=== ASSIGNMENT ===
In the listing below, find the line that contains "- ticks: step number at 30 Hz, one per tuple" and the line that contains "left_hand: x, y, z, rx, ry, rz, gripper". Quote both and every line between them, exactly, and nothing more.

=== DATA PROVIDED ===
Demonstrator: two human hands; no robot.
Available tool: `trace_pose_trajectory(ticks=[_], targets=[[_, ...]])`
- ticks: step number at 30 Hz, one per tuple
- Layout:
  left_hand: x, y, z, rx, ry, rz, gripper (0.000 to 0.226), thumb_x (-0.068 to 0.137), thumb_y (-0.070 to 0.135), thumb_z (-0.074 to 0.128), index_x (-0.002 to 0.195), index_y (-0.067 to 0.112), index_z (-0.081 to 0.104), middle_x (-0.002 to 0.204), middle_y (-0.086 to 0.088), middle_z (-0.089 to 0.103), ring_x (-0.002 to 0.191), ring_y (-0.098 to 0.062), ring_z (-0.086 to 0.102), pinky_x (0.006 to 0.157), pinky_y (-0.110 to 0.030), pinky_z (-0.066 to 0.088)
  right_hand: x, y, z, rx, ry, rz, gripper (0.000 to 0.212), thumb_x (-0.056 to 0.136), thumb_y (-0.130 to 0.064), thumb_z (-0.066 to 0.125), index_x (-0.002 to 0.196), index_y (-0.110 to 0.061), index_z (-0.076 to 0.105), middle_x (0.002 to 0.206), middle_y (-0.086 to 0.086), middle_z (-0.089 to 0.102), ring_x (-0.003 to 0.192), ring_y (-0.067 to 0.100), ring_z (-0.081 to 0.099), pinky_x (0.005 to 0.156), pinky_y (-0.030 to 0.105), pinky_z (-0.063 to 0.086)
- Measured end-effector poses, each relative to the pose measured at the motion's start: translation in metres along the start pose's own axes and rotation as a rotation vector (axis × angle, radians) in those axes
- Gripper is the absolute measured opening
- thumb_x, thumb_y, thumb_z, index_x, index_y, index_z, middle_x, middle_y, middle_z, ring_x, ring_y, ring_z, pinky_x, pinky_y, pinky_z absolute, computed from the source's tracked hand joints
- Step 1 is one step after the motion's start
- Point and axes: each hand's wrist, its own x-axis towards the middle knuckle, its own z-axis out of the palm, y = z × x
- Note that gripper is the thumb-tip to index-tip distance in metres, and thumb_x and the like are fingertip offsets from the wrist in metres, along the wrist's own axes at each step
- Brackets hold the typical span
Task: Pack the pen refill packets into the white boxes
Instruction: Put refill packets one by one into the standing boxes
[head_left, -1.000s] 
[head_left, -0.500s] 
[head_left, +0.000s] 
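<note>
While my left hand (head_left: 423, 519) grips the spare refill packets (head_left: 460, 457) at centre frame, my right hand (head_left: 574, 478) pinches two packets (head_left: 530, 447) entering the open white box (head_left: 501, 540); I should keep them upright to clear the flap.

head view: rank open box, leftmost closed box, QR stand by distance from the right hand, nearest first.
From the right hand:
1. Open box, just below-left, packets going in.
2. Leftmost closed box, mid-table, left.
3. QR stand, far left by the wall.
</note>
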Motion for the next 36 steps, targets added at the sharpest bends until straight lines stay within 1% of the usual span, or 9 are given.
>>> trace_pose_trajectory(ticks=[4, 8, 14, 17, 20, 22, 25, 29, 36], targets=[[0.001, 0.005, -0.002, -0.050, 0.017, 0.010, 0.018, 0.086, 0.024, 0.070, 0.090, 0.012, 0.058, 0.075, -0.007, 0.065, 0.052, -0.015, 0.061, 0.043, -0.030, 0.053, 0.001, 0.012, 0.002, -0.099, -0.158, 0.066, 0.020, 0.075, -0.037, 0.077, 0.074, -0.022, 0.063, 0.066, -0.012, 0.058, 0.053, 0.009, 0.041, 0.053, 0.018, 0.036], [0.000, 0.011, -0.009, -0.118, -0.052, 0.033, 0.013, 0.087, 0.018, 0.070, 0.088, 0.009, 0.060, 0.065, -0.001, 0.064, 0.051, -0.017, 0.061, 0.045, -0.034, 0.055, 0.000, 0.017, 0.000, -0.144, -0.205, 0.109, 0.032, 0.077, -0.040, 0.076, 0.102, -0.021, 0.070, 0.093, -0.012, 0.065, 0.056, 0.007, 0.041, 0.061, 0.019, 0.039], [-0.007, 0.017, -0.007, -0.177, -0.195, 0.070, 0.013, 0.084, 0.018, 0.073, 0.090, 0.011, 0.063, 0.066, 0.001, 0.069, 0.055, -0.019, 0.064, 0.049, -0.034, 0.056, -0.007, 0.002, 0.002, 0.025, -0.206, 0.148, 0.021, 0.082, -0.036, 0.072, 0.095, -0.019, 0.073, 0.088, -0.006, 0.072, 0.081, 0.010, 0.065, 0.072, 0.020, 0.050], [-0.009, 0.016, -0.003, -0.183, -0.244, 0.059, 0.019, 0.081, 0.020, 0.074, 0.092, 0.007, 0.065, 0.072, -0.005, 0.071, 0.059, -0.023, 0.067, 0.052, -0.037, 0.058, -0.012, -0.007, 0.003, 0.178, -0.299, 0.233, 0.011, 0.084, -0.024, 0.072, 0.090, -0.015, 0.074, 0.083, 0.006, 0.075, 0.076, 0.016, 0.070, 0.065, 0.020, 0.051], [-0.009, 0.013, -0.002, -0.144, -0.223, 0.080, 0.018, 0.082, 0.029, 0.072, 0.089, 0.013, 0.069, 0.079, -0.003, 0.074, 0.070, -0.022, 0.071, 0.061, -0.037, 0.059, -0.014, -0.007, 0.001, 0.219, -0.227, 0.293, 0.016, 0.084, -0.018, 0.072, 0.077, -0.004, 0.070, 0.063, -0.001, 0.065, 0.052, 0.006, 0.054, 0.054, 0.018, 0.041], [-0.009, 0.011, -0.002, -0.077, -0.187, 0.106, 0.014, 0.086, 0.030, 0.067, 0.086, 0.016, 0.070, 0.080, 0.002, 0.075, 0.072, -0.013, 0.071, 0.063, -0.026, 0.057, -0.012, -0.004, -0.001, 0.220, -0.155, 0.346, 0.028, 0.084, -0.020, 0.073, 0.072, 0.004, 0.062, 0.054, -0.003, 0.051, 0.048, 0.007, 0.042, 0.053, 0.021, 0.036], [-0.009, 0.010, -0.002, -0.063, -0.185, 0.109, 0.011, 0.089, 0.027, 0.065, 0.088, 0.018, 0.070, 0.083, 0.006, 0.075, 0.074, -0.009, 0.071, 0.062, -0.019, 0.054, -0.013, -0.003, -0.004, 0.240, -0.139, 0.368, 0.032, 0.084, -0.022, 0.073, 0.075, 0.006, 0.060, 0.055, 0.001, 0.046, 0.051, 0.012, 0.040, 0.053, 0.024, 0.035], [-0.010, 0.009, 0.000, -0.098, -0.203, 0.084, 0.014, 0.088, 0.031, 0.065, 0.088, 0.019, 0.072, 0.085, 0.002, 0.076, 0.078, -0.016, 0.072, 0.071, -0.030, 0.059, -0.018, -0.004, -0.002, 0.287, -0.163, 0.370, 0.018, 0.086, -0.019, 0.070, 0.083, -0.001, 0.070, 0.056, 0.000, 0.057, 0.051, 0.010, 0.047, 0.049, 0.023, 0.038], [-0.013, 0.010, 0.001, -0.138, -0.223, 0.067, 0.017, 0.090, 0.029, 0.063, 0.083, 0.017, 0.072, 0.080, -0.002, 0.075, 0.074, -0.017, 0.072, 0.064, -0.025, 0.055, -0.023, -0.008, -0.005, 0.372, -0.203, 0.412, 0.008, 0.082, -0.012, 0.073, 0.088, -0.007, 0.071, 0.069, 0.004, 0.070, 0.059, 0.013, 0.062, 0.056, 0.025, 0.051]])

=== SOLUTION TO THIS EXERCISE ===
- ticks: step number at 30 Hz, one per tuple
- Layout:
  left_hand: x, y, z, rx, ry, rz, gripper (0.000 to 0.226), thumb_x (-0.068 to 0.137), thumb_y (-0.070 to 0.135), thumb_z (-0.074 to 0.128), index_x (-0.002 to 0.195), index_y (-0.067 to 0.112), index_z (-0.081 to 0.104), middle_x (-0.002 to 0.204), middle_y (-0.086 to 0.088), middle_z (-0.089 to 0.103), ring_x (-0.002 to 0.191), ring_y (-0.098 to 0.062), ring_z (-0.086 to 0.102), pinky_x (0.006 to 0.157), pinky_y (-0.110 to 0.030), pinky_z (-0.066 to 0.088)

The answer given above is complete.